Chapter 4
5.8k 30 200
X
Reading Options
Font Size
A- 15px A+
Width
Reset
X
Table of Contents
Loading... please wait.

Chapter 4

“Ok, I’m sorry that was a bit harsh.” Emma looked equal parts frustrated and regretful. 

What was she saying? “What do you mean I’m a girl?” Did she forget I was a guy as well as my name?

Emma, face now buried in her hands. “Ok, let’s take this one step at a time. So, first of all, you didn't realize that I was Serenitea?”

“Of course not! I mean, you never told me. How was I supposed to know?”

“It’s not like I tried to hide it very well. I was gonna tell you after the first few streams because I wanted your unbiased opinion on how I was doing. But then I realized you were SlyMaid and after every stream of me calling you a good girl and pogchamp you seemed really happy. Like, happy in a way I’ve never seen you before. So I’ve been waiting for you to finally put all the pieces together.”

Oh no, Oh no no no no no. How could she know? I was so careful. 

“Wh..what do you mean? I’m not SlyMaid, why would I go along with being called a g..good girl if I was? Obviously I’m a guy, why would a guy do that?” Yes, use logic and reason to cover up the fact that she was entirely correct. 

“Listen, it’s ok. You don't have to hide around me. Besides, It’s pretty obvious.” Emma’s face showed nothing but compassion which was odd. She’s usually so snarky and playful. 

“How was it obvious?! I’ve masterfully crafted my entire life around not letting anyone know the truth!” No stop. Shut up, what am I saying? 

“What do you mean how? Your notification tone is literally me saying you’re my little pogchamp, I can hear you practicing a girl voice late at night, you blush harder than anyone I’ve ever met after being called cute, and to top it all off, you changed your username for when we play games together to SlyMaid!” She was panting after rattling off her damning list of evidence.

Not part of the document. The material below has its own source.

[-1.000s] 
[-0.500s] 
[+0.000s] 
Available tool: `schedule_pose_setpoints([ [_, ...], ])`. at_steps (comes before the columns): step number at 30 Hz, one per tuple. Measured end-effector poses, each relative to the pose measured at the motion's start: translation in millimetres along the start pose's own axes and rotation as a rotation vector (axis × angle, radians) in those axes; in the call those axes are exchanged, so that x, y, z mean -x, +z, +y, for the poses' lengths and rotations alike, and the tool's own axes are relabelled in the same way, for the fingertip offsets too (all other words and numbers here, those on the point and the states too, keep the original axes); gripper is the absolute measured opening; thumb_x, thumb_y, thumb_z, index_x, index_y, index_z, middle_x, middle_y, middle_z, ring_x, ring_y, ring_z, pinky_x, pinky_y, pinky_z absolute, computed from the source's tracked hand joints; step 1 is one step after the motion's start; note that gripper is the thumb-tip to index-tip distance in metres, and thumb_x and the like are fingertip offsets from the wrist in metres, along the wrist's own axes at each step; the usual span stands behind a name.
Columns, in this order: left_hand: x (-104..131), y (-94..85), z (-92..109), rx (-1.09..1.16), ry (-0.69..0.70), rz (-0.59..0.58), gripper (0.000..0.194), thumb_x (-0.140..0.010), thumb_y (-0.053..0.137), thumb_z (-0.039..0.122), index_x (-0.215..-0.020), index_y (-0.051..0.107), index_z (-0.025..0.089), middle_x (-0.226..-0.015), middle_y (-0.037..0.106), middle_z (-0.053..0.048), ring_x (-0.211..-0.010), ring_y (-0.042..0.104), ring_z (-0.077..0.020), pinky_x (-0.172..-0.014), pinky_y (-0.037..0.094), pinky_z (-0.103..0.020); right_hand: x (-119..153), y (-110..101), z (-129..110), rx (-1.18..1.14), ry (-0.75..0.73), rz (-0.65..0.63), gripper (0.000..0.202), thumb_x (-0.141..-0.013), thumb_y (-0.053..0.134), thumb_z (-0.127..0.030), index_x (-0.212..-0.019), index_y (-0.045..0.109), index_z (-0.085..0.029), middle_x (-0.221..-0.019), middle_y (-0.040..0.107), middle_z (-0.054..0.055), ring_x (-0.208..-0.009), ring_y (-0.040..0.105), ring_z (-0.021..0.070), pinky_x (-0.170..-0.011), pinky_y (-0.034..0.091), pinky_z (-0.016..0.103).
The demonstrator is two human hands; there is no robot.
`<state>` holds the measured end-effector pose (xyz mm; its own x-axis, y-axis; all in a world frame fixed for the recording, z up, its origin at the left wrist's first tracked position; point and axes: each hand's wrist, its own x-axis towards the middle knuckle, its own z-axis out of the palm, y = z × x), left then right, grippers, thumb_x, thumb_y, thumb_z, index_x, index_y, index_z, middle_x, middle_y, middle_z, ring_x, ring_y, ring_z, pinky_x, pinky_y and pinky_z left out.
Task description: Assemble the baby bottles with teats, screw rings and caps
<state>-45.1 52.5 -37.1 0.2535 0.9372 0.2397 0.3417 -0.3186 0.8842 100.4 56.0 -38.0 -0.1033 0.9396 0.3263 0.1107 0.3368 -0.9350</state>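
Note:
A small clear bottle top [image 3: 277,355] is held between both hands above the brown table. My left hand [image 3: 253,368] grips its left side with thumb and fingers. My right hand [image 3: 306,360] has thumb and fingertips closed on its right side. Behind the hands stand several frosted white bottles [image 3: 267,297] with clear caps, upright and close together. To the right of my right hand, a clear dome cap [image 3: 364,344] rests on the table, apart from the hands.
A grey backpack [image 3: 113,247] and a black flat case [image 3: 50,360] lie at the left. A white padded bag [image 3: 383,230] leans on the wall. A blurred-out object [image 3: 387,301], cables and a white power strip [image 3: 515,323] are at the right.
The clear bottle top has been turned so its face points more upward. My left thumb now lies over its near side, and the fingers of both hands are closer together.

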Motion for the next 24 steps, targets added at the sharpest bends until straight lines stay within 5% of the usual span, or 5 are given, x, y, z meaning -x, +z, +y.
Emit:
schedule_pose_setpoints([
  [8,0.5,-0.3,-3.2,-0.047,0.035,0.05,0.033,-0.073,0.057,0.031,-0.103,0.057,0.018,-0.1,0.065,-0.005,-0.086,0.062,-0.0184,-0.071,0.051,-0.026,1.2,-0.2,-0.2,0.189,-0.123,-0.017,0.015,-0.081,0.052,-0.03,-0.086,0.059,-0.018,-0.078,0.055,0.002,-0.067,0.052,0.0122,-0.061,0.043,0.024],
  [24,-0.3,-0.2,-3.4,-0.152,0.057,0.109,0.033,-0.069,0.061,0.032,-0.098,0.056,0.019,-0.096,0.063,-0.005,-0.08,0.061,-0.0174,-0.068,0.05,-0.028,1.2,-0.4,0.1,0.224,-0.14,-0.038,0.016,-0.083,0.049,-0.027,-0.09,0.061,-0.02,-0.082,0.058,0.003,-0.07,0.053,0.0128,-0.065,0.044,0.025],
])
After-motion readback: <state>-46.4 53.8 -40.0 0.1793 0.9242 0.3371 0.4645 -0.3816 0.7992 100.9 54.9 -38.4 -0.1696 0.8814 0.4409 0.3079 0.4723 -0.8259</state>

Sure wish I could just hit a button to object right now and hopefully some ace lawyer would have all the right answers. “I..wh..no..how could you hear me? I was wearing noise cancelling headphones and your room is soundproof!” 

Emma’s eyebrows raised. “First of all, noise cancelling headphones only work to block outside noise, not the noise you make with your mouth. Secondly my room is deadened, meaning it doesn't have an echoey tone when I stream, not soundproof.”

Fucking rip, I can’t believe it. She’s known this whole time. Oh no, what else has she heard me doing? My chest tried it’s best to merge with my stomach it sank so low. 

I finally mustered the courage to look back up at her. “I don't know what to say.” It was like a dead meme that keeps popping up everywhere, I was at a loss. 

Emma reached over and put her hand on mine. It was odd how my face was warm even though she wasn't touching it. “Listen, I know things can be scary and hard to accept. But there’s a reason I haven't been using your name or referring to you with he/him pronouns.” 

I didn't want to say it, I’ve spent so much of my life not dealing with this and trying to subvert my feelings with the mask of manhood. Averting my eyes from women's clothing sections at any store, exposing myself to all the stupid sports parties, pretending like i wasnt jealous of people who had come out as transg...oh...well fuckle.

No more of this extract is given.